As she was saying that, oil from a deep water well was gushing into the Gulf of Mexico threatening much of the food and culture on which this city and its festival are based. It often seems that the oil companies own Louisiana. They have a titular hold on this festival as well. When I started working as a columnist at the Times-Picayune roughly 15 years ago, we seldom included the sponsor's name in mentioning an event. These days, even the newspaper refers to this event as ''the New Orleans Jazz and Heritage Festival Presented by Shell.''

Still, performers are under no obligation to honor the oil companies. As a plane flew by, trailing a sign that read, ''Stop Oil Drills Txt Oil 69866,'' Dr. John endorsed the sentiment from the bandstand.
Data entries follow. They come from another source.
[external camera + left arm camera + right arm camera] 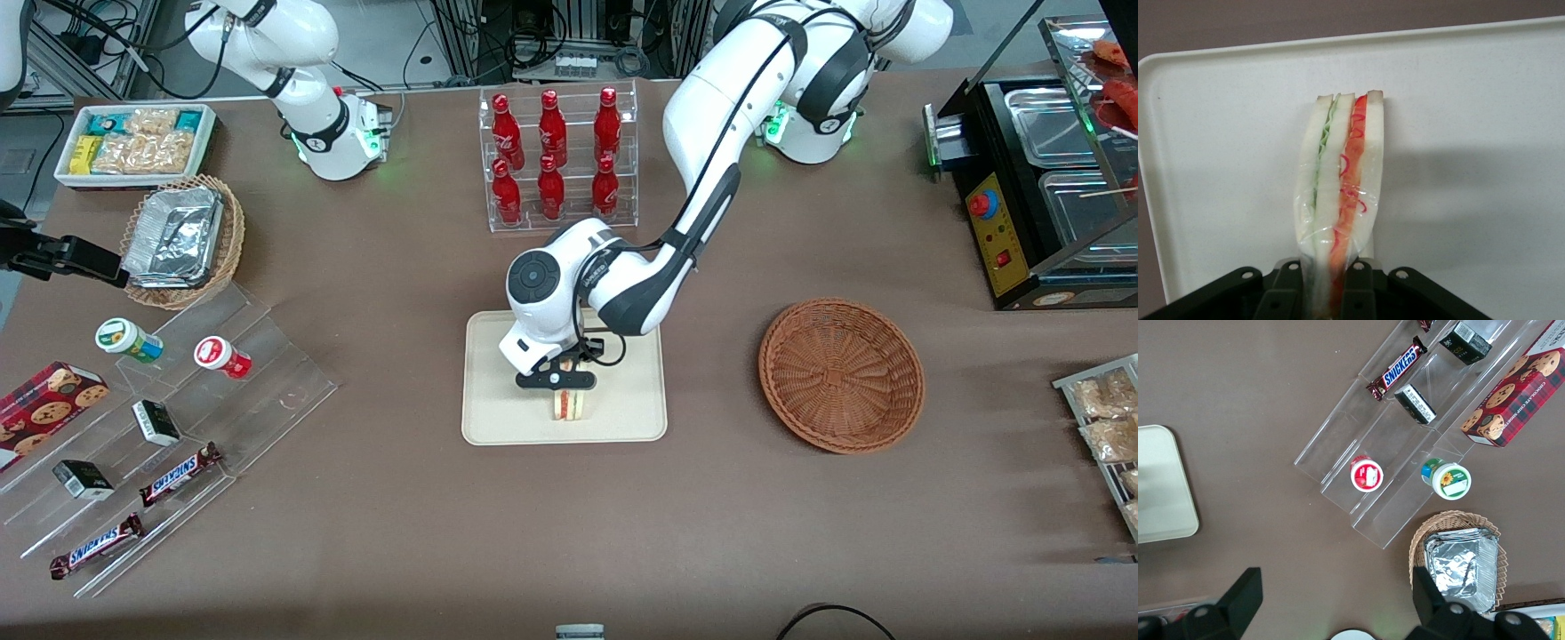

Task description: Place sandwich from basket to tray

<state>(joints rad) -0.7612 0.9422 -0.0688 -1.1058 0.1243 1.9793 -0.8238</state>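
On the tray (498,418), the gripper's (564,382) fingers pinch the sandwich (566,405), the basket (840,374) nearby.

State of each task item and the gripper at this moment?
sandwich: wrapped, upright, over the tray, held between the fingers.
tray: flat on table under the sandwich.
basket: empty, toward the working arm's end.
gripper: shut on sandwich above the tray.

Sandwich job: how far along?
Done: the basket holds nothing; the sandwich is over the tray. In hand: the hand is shut on the sandwich above the tray; contact with the tray can't be confirmed. Left: release and lift away.
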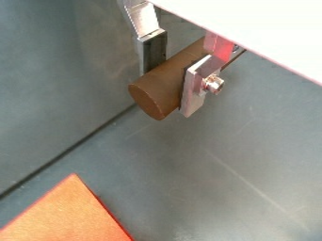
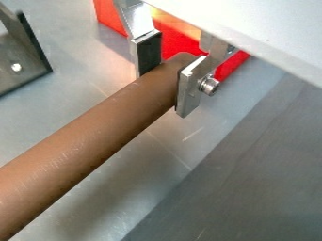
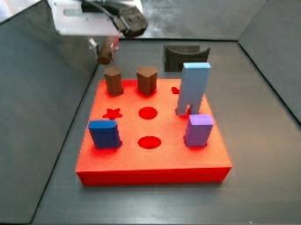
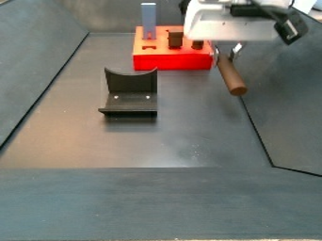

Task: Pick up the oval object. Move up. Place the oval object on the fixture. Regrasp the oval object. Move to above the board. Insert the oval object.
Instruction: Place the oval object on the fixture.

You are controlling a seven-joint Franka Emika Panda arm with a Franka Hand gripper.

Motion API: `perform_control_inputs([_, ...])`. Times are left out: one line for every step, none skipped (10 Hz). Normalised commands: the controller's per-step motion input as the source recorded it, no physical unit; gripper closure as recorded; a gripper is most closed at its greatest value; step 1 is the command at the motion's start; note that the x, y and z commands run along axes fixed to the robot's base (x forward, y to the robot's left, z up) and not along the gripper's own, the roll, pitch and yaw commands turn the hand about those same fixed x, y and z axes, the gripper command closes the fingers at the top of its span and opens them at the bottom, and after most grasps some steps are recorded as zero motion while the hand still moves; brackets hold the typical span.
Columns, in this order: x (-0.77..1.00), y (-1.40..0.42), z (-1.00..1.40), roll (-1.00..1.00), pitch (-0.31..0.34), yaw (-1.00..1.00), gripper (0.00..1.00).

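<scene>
My gripper [image 4: 221, 47] is shut on the oval object [image 4: 231, 74], a long slim brown peg, and holds it in the air beside the red board [image 4: 172, 62]. In both wrist views the peg sits between the silver fingers, its rounded end [image 1: 156, 95] in one and its long shaft [image 2: 88, 151] in the other. In a side view the gripper [image 3: 106, 46] hangs behind the board's far left corner [image 3: 153, 171], with a bit of the peg [image 3: 106, 54] below it. The dark fixture [image 4: 128, 92] stands apart on the floor, empty.
The board carries two short brown pegs [image 3: 129, 82], a tall light-blue block [image 3: 194, 86], a blue block [image 3: 105, 134] and a purple block [image 3: 198, 129], with open round and star holes. The fixture also shows behind the board [image 3: 182, 55]. Grey walls enclose the floor.
</scene>
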Motion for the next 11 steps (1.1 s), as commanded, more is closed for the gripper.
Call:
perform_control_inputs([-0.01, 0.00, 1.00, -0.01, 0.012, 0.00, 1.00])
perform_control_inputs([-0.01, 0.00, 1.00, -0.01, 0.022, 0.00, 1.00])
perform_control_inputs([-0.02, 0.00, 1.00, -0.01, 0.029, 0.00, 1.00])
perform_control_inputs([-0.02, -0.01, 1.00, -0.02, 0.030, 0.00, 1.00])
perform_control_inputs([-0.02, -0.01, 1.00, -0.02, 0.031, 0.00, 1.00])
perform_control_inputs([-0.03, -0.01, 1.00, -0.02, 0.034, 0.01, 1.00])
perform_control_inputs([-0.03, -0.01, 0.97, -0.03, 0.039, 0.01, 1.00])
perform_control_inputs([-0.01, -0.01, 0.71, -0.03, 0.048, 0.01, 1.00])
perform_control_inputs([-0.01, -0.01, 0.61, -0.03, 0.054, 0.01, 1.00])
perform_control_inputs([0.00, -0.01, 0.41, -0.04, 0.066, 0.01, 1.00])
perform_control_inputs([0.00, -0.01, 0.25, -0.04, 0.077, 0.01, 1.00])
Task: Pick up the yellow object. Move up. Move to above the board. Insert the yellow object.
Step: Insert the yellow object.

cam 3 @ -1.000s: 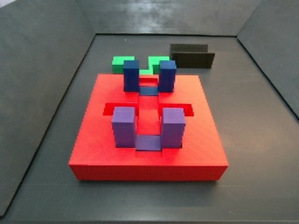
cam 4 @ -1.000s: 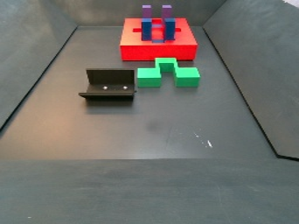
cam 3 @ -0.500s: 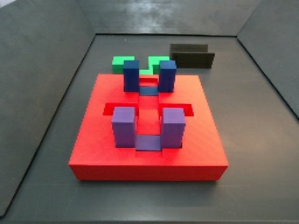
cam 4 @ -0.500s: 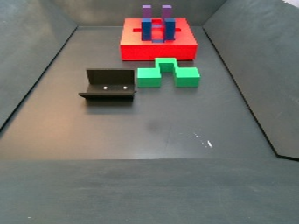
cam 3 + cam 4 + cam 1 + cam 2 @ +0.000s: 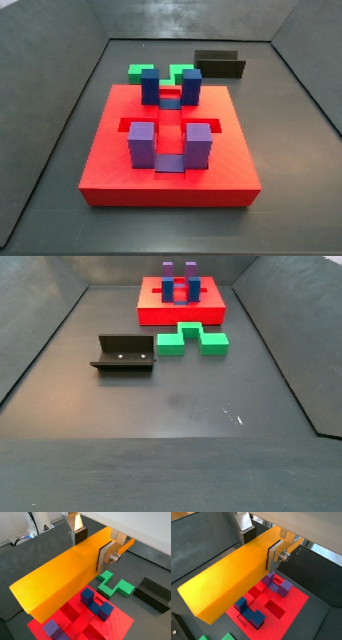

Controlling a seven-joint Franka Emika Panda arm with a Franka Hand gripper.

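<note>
Look to both wrist views for the gripper (image 5: 93,546): neither side view shows it, nor the arm. Its silver fingers (image 5: 274,556) are closed on the yellow object (image 5: 63,574), one plate flat against each long face, so the bar fills the gap between them. You see the same hold in the other wrist picture, gripper (image 5: 261,544) and yellow object (image 5: 228,579) alike, with the bar running away from the fingers, well above everything beneath it.

Below the bar in both wrist views lies the board (image 5: 107,624), red, with its blue and purple posts (image 5: 251,614) standing upright; the bar hangs clear of them, touching nothing but the pads. A wrist view also shows the green notched block (image 5: 115,587) just beside the board's edge and the fixture (image 5: 155,594) further out on the grey floor.

The side views give you the layout that the wrist cameras cut off. In a side view the board (image 5: 167,160) fills the middle, the green notched block (image 5: 156,73) sits at its 12 o'clock edge, and the fixture (image 5: 221,64) stands at about 1 o'clock, apart from both. In the other, the board (image 5: 183,301) is at 12 o'clock, the green notched block (image 5: 191,339) just this side of it, and the fixture (image 5: 123,354) at 9 o'clock from that block. The yellow object shows in neither side view.
</note>
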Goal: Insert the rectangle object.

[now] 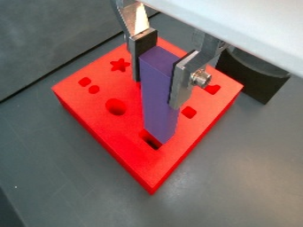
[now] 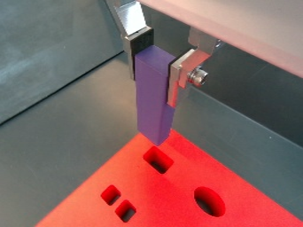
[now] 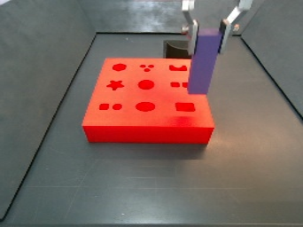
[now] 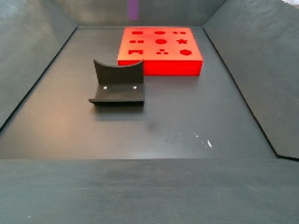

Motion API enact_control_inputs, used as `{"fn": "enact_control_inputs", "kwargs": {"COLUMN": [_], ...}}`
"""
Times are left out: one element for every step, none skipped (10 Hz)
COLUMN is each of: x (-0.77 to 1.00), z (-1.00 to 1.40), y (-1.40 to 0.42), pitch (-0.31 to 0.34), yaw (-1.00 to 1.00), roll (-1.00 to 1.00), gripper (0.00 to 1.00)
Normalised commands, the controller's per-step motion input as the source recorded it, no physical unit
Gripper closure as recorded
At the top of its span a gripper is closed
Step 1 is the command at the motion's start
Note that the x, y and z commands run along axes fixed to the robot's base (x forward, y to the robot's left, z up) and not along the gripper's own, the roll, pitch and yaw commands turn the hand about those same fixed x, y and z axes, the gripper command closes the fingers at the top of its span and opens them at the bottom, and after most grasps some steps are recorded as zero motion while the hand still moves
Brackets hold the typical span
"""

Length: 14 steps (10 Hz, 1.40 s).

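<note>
My gripper is shut on the upper end of the purple rectangle object and holds it upright. The bar also shows in both side views. Its lower end hangs just above the flat red block, over the rectangular hole near the block's edge, and is not in it. In a wrist view the gripper has one silver finger on each flat side of the bar. In a side view the gripper is above the block's right side.
The red block has several shaped holes: star, circles, small squares. The dark fixture stands on the grey floor beside the block and shows behind it in a side view. Grey walls enclose the floor.
</note>
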Motion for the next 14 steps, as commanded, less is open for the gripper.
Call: {"fn": "enact_control_inputs", "kwargs": {"x": [0.0, 0.0, 0.06, 0.04, 0.0, -0.03, -0.07, -0.11, -0.09, -0.09, -0.07, -0.06, -0.16, -0.08], "z": [-0.59, -0.46, -0.39, -0.31, -0.19, -0.07, -0.08, -0.1, -0.11, -0.12, -0.11, -0.1, -0.05, -0.06], "y": [0.0, 0.0, 0.0, 0.0, 0.01, 0.03, 0.05, 0.07, 0.04, 0.01, 0.0, 0.0, 0.08, 0.02], "pitch": [-0.139, -0.119, -0.097, -0.06, -0.011, -0.003, -0.017, -0.01, -0.011, -0.03, -0.039, -0.043, -0.061, -0.041], "yaw": [0.07, 0.06, 0.05, 0.01, 0.0, -0.03, -0.03, -0.02, -0.02, 0.0, 0.0, 0.0, 0.0, 0.0], "roll": [0.04, 0.01, 0.0, 0.04, 0.07, 0.03, 0.03, 0.04, 0.03, 0.0, 0.0, 0.0, -0.05, -0.04], "gripper": [1.0, 1.0, 1.0, 1.0, 1.0, 1.0, 1.0, 1.0, 1.0, 1.0, 1.0, 1.0, 1.0, 1.0]}}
During Pearl Jam's set, Eddie Vedder said, ''I'd like to make a toast to the fine folks at BP: Send your sons and daughters to clean up your fucking mess.''

It's a nice thought, if only it had the force of law.

The widening of the spill, the shrinking of government oversight, the oil-induced deaths of our flora and fauna are grounds for pessimism. The culture of Louisiana has survived coastal erosion, faulty levees, corporate rape, government and the most powerful force of all, homogenization. But I wonder how long we can keep it up. I wonder how long it will be before this festival is no longer a tribute to the culture that surrounds it and becomes a museum to the people and practices that used to live here.


Lolis Eric Elie is a writer whose credits include the documentary Faubourg Treme: The Untold Story of Black New Orleans and the new HBO television series, Treme.